TGF-beta 3 is expressed in taste buds and inhibits proliferation of primary cultured taste epithelial cells

Transforming growth factor-beta s (TGF-beta s), expressed in various tissues, play important roles in embryonic development and adult tissue homeostasis through their effects on cell proliferation, cell differentiation, cell death, and cell motility. However, expression of TGF-beta signaling components and their biological effect on taste epithelia has not been elucidated.

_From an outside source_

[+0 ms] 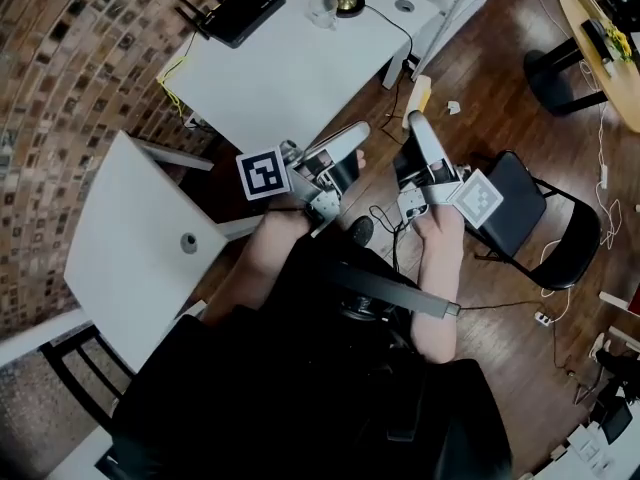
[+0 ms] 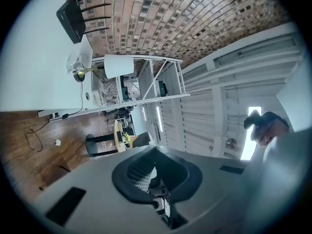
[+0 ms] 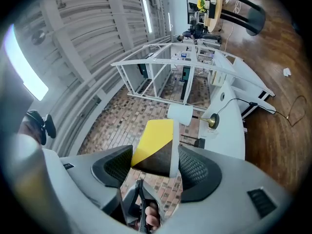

We performed expression analysis of TGF-beta signaling components in taste epithelia and found that the TGF-beta 3 mRNA was specifically expressed in taste buds. Type II TGF-beta s receptor (T beta R-II) mRNA was specifically expressed in the tongue epithelia including the taste epithelia. To elucidate the biological function of TGF-beta 3 in taste epithelia, we performed proliferation assay with primary cultured taste epithelial cells. In the presence of TGF-beta 3, percentage of BrdU-labeled cells decreased significantly, suggesting that the TGF-beta 3 inhibited the proliferation of cultured taste epithelial cells through inhibiting cell-cycle entry into S phase. By quantitative reverse transcription-polymerase chain reaction assay, we found that the TGF-beta 3 resulted in an increased level of expression of p15Ink4b and p21Cip1, suggesting that the TGF-beta 3 inhibited the taste epithelial cell proliferation through inhibiting G1cyclin-Cdk complexes. Taken together, these results suggested that the TGF-beta 3 may regulate taste epithelial cell homeostasis through controlling cell proliferation.